■ **What to work on**:
The records below are to be reproduced exactly, with the pictures left out.

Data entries
★ ★ ★
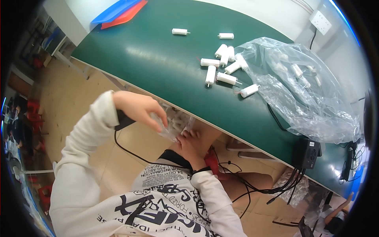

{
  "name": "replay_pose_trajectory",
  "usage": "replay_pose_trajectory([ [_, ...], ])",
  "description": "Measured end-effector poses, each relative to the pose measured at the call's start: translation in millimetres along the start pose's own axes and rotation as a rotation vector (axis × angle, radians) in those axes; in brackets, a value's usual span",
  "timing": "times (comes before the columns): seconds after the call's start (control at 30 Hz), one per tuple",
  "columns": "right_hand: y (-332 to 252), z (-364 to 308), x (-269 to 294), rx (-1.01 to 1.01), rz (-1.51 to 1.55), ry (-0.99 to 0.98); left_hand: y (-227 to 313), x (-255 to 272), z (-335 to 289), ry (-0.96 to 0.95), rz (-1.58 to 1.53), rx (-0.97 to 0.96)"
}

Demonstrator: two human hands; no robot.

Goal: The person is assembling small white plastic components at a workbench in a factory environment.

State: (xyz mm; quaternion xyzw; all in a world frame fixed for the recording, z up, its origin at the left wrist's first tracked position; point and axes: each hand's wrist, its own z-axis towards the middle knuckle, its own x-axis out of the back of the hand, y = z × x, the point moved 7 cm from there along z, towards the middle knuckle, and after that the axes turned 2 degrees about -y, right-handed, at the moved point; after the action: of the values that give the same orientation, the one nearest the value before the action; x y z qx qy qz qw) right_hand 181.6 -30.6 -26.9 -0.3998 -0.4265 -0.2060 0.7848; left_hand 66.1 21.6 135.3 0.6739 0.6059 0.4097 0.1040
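Observation:
A clear plastic bag (173, 125) with pale white pieces inside is at my lap, just below the table's near edge. My left hand (141, 110) reaches over from the left, its thumb and fingers bent around the bag's film. On the bag's near right side, my right hand (189, 147) is closed, with its fingers curled on the plastic. What the bag's pieces are is too small to make out. On the green table (158, 71) lie several white cylinders (227, 78) with thin metal shafts and fine wires, like small motors.
A large clear plastic bag (300, 94) with more white cylinders spreads over the table's right side. Blue and red trays (118, 15) sit at the far left corner. A black box (306, 153) with cables hangs at the near right edge. Cables (252, 189) cross my legs.

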Motion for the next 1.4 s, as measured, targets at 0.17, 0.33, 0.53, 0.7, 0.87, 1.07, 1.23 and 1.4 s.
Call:
replay_pose_trajectory([
  [0.17, -6.5, -5.1, 3.0, 0.027, -0.128, 0.020, 61.6, 108.7, -32.7, 0.404, -0.007, -0.182],
  [0.33, 0.4, -9.1, -17.6, -0.113, -0.235, -0.164, -7.4, 224.8, 15.5, 1.142, 0.477, 0.284],
  [0.53, 6.6, -11.6, -17.1, -0.079, -0.172, -0.080, -35.9, 234.4, 62.5, 0.885, 0.579, 0.546],
  [0.7, 7.6, -11.5, -11.8, -0.063, -0.143, -0.026, -4.0, 215.9, 62.9, 1.122, 0.452, 0.390],
  [0.87, 7.3, -11.9, -8.4, -0.071, -0.146, -0.017, 87.9, 130.9, 59.7, 1.026, 0.718, 0.067],
  [1.07, 2.1, -9.9, -6.9, -0.058, -0.109, 0.000, 77.0, 114.1, 68.2, 1.061, 0.818, 0.040],
  [1.23, 2.5, -9.6, -2.0, -0.041, -0.060, 0.045, 81.7, 109.7, 82.1, 1.047, 0.880, 0.041],
  [1.4, 3.2, -12.9, -4.2, -0.050, -0.076, 0.034, 83.8, 104.7, 81.0, 1.024, 0.881, 0.238],
])
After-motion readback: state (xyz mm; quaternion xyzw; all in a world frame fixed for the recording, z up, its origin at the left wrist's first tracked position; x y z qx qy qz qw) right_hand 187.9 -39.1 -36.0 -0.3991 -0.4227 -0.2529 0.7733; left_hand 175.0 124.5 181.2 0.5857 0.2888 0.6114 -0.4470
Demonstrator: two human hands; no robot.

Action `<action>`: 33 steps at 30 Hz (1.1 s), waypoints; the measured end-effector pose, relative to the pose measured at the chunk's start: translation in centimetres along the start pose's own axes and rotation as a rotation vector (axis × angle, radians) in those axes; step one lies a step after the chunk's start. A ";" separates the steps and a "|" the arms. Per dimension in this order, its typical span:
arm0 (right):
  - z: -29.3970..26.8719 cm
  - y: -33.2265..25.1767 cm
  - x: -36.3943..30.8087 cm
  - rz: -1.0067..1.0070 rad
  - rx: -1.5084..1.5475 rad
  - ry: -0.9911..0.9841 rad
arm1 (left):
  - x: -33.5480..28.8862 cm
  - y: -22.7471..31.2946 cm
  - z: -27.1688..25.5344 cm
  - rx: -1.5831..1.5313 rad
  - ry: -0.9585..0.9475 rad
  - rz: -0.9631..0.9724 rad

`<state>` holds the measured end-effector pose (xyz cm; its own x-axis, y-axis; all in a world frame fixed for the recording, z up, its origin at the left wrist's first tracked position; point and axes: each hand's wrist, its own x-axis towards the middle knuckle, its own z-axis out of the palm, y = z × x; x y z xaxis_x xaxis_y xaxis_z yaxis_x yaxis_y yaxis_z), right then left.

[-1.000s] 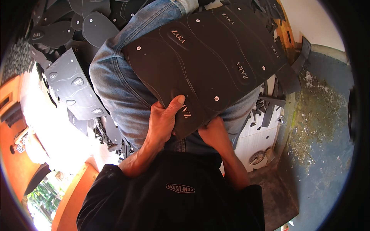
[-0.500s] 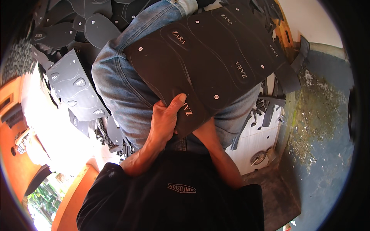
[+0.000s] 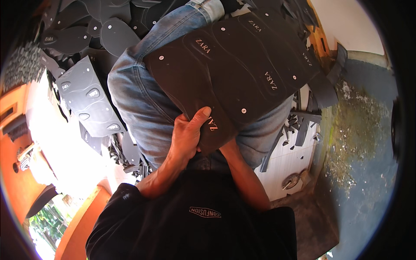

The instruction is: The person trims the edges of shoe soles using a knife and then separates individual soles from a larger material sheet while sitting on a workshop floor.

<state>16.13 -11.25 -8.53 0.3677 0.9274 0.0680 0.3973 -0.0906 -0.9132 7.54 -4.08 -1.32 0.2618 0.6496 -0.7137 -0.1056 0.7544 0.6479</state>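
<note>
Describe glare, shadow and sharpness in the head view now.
Head view: white glare wipes out detail left of the shiny loose sheet; the held sheet looks dark, yet its outlines stay readable; the left hand looks reasonably sharp; the shirt sinks into near-black; dark vignetting blackens the corners.

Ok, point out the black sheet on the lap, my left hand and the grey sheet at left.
Black sheet (image 3: pixel 236 69): head view, middle of its upper face.
Left hand (image 3: pixel 186 135): head view, just below the thumb.
Grey sheet (image 3: pixel 92 102): head view, middle of its face.
</note>
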 end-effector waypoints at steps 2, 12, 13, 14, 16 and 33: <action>0.0 0.4 -0.2 0.019 0.083 0.015 | 0.0 0.1 0.0 -0.009 -0.014 0.001; 0.3 4.7 -0.4 0.060 0.259 -0.111 | -0.2 0.6 -0.3 -0.042 -0.041 -0.026; 0.0 4.8 -0.1 0.082 0.288 -0.119 | -0.3 0.6 -0.3 -0.038 -0.044 -0.032; -0.1 4.9 0.0 0.091 0.299 -0.129 | -0.3 0.6 -0.4 -0.034 -0.047 -0.036; -0.4 5.0 0.5 0.095 0.286 -0.146 | -0.3 0.7 -0.4 -0.023 -0.044 -0.036; -1.4 4.8 4.4 0.141 0.207 -0.221 | -1.1 1.6 -1.2 -0.067 -0.083 -0.042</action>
<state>20.88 -8.09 -12.06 0.2062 0.9695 -0.1327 0.1681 -0.1687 -0.9712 5.96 -3.50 0.17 0.3455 0.6091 -0.7139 -0.1556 0.7873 0.5966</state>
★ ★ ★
■ **Written response**:
{
  "name": "replay_pose_trajectory",
  "usage": "replay_pose_trajectory([ [_, ...], ])",
  "description": "Measured end-effector poses, each relative to the pose measured at the call's start: translation in millimetres along the start pose's own axes and rotation as a rotation vector (axis × angle, radians) in those axes; in brackets, a value's usual span",
  "timing": "times (comes before the columns): seconds after the call's start (control at 30 Hz), one per tuple",
  "columns": "right_hand: y (-332 to 252), z (-364 to 308), x (-269 to 294), rx (-1.01 to 1.01), rz (-1.51 to 1.55), ry (-0.99 to 0.98); left_hand: y (-227 to 313), x (-255 to 272), z (-335 to 289), ry (-0.96 to 0.95), rz (-1.58 to 1.53), rx (-0.97 to 0.96)"
}

Demonstrator: two human hands; no robot.

Goal: The person is assembling small white plastic components at a workbench in a factory environment.

State: (xyz mm; quaternion xyzw; all in a world frame fixed for the recording, z up, its origin at the left wrist's first tracked position; point and axes: each hand's wrist, its own z-axis towards the middle knuckle, its own x-axis out of the back of the hand, y = z × x, the point moved 7 cm from there along z, towards the middle knuckle, and after that the axes turned 2 degrees about -y, right-handed, at the moved point; after the action: of the values that give the same orientation, the one nearest the value before the action; x y z qx qy qz qw) right_hand 181.6 -30.6 -26.9 -0.3998 -0.4265 -0.2060 0.7848; left_hand 66.1 21.6 135.3 0.6739 0.6059 0.4097 0.1040
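Observation:
A clear plastic bag (173, 125) with pale white pieces inside is at my lap, just below the table's near edge. My left hand (141, 110) reaches over from the left, its thumb and fingers bent around the bag's film. On the bag's near right side, my right hand (189, 147) is closed, with its fingers curled on the plastic. What the bag's pieces are is too small to make out. On the green table (158, 71) lie several white cylinders (227, 78) with thin metal shafts and fine wires, like small motors.
A large clear plastic bag (300, 94) with more white cylinders spreads over the table's right side. Blue and red trays (118, 15) sit at the far left corner. A black box (306, 153) with cables hangs at the near right edge. Cables (252, 189) cross my legs.
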
Motion for the next 1.4 s, as measured, targets at 0.17, 0.33, 0.53, 0.7, 0.87, 1.07, 1.23 and 1.4 s.
Call:
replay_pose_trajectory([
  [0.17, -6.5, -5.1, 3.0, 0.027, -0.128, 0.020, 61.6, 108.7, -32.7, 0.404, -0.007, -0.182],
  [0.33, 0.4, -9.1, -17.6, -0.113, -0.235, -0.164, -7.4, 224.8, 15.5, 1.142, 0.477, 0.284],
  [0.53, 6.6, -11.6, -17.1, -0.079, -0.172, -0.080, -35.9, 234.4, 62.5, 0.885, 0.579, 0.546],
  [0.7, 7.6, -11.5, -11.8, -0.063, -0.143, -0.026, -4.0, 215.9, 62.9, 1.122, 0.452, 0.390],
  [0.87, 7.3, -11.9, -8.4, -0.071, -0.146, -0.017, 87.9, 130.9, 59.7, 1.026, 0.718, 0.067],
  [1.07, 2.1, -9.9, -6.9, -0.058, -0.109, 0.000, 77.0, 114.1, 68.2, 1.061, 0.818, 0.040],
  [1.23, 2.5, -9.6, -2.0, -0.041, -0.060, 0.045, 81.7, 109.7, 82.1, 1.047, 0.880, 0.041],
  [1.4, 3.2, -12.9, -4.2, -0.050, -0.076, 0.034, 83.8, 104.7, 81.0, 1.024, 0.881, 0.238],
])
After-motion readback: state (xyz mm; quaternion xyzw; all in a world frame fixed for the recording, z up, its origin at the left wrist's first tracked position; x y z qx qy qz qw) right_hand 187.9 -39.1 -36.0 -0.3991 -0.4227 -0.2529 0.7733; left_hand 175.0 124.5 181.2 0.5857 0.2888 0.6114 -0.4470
Demonstrator: two human hands; no robot.

Action `<action>`: 33 steps at 30 Hz (1.1 s), waypoints; the measured end-effector pose, relative to the pose measured at the chunk's start: translation in centimetres along the start pose's own axes and rotation as a rotation vector (axis × angle, radians) in those axes; step one lies a step after the chunk's start. A ";" separates the steps and a "|" the arms. Per dimension in this order, its typical span:
arm0 (right):
  - z: -29.3970..26.8719 cm
  - y: -33.2265..25.1767 cm
  - x: -36.3943..30.8087 cm
  - rz: -1.0067..1.0070 rad
  - rx: -1.5084..1.5475 rad
  - ry: -0.9911..0.9841 rad
arm1 (left):
  - x: -33.5480..28.8862 cm
  - y: -22.7471..31.2946 cm
  - z: -27.1688..25.5344 cm
  - rx: -1.5831..1.5313 rad
  - ry: -0.9585..0.9475 rad
  - rz: -0.9631..0.9724 rad

`<state>` holds the measured end-effector pose (xyz cm; its own x-axis, y-axis; all in a world frame fixed for the recording, z up, its origin at the left wrist's first tracked position; point and axes: each hand's wrist, its own x-axis towards the middle knuckle, its own z-axis out of the palm, y = z × x; x y z xaxis_x xaxis_y xaxis_z yaxis_x yaxis_y yaxis_z), right then left.

[-1.000s] 
[-0.500s] 
[+0.000s] 

The instruction is: The person trims the edges of shoe soles using a knife and then separates individual soles from a larger material sheet while sitting on a workshop floor.

<state>16.13 -11.25 -8.53 0.3677 0.9274 0.0680 0.3973 -0.0906 -0.9132 7.54 -4.08 -1.32 0.2618 0.6496 -0.7137 -0.1056 0.7544 0.6479</state>
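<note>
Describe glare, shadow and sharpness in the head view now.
Head view: white glare wipes out detail left of the shiny loose sheet; the held sheet looks dark, yet its outlines stay readable; the left hand looks reasonably sharp; the shirt sinks into near-black; dark vignetting blackens the corners.

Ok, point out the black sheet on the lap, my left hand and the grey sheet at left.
Black sheet (image 3: pixel 236 69): head view, middle of its upper face.
Left hand (image 3: pixel 186 135): head view, just below the thumb.
Grey sheet (image 3: pixel 92 102): head view, middle of its face.
</note>
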 end-effector waypoints at steps 2, 12, 13, 14, 16 and 33: <action>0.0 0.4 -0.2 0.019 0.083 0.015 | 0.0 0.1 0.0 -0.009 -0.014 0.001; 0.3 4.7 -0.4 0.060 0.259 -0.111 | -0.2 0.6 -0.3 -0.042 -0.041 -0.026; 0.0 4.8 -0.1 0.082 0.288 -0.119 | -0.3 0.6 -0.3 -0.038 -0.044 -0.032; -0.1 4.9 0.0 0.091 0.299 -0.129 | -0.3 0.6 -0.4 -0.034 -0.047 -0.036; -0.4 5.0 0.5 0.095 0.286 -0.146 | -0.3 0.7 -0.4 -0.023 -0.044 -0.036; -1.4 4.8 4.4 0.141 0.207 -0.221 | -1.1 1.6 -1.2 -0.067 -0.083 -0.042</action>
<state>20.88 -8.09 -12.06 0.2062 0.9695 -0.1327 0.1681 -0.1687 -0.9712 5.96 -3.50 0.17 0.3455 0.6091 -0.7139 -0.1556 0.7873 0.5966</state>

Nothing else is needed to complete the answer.